Para a inserção de um fragmento de DNA num plasmídeo vetor, é preferível usar-se duas enzimas de restrição diferentes para digerir o DNA, para gerar um fragmento com extremidades incompatíveis entre si, de forma a evitar religação do vetor sem o fragmento a inserir e evitar a ligação bidirecional do fragmento. Se não for possível usar dois locais de corte diferentes, então o vetor pode ser desfosforilado para evitar um excesso de vetor religado “vazio”. Isto é feito, normalmente, recorrendo-se à fosfatase alcalina intestinal de vaca (CIAP), que remove o grupo fosfato da extremidade 5’ do DNA digerido. Mas é importante referiri que a CIAP é difícil de inativar e esta pode interferir com a reação de ligação. A CIAP não deve ser usada em excesso e só deve ser usada quando necessária.
Ligação de extremidades abruptas:
Ligações de extremidades não-coesivas, abruptas ou cegas, não envolvem emparelhamento de bases de extremidades protuberantes, pelo que não há extremidades abruptas incompatíveis. A maior vantagem de se usar enzimas de restrição que originam extremidades abruptas é que o fragmento a inserir no vetor não requere nenhum local de restrição na sua sequência, uma vez que extremidades abruptas são, por norma, originadas na amplificação por PCR. Este amplificado pode então ser diretamente ligado a um vetor digerido com uma enzima que origine uma extremidade abrupta.
A ligação de extremidades abruptas é muito menos eficiente que a de extremidades coesivas. Tipicamente, a reação é 100 vezes inferior à ligação de extremidades coesivas. Dado que não possuem extremidades protuberantes, a ligação de extremidades abruptas depende de colisões aleatórias dos fragmentos. Para compensar a falta de eficiência desta ligação, costuma usar-se uma maior concentração de DNA ligase (pelo menos 10 vezes maior do que em ligações de extremidades coesivas). A concentração de DNA também deve ser superior para aumentar o número de colisões e é recomendado prolongar-se a duração da reação.
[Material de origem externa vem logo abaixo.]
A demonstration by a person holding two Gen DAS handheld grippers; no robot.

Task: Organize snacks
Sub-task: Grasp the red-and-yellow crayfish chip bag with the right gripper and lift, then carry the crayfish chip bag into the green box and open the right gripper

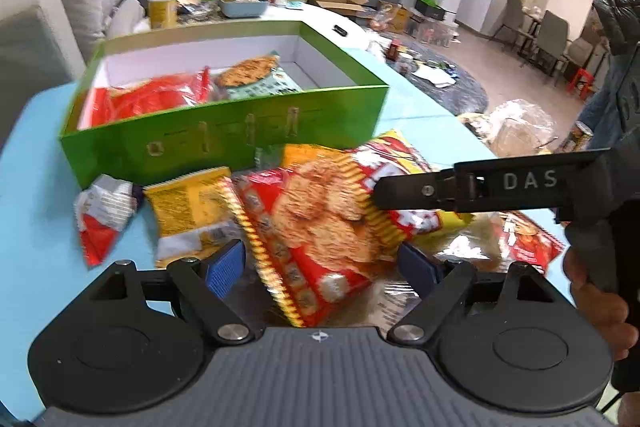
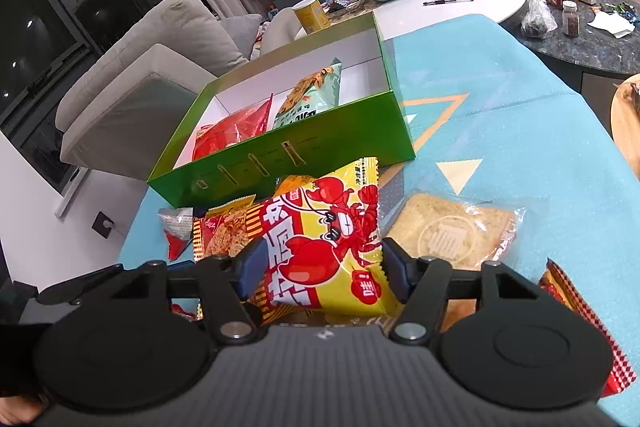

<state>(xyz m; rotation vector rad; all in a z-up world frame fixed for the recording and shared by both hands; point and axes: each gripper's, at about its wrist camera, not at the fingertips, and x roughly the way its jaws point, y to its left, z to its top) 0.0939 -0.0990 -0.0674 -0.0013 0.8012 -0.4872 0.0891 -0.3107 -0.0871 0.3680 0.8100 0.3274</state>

Se ambas as extremidades do fragmento que se pretende ligar ao plasmídeo forem abruptas, então é necessário desfosforilar o vetor para minimizar religação do vetor “vazio”. è também necessário fosforilar-se o fragmento a inserir no vetor por forma a existir um grupo fosfato na extremidade 5’ que permita a ligação fosfodiéster. Normalmente recorre-se a um tratamento do fragmento com T4 polinucleótido cinase.
Ligações de extremidades não-coesivas são reversivelmente inibidas por altas concentrações de ATP.
Embora o PCR gere extremidades abruptas, é preciso ter-se em atenção que ao usar a Taq DNA Polimerase pode levar à adição de adeninas extrea na extremidade 3’ dos produtos amplificados. Estas extremidades podem ser usadas nas ligações TA, em que o vetor é tratado com terminal transferase, na presença de didesoxitimidina trifosfato (ddTTP), para gerar uma extremidade com timinas extra que irá ligar-se à extremidade com adeninas extra.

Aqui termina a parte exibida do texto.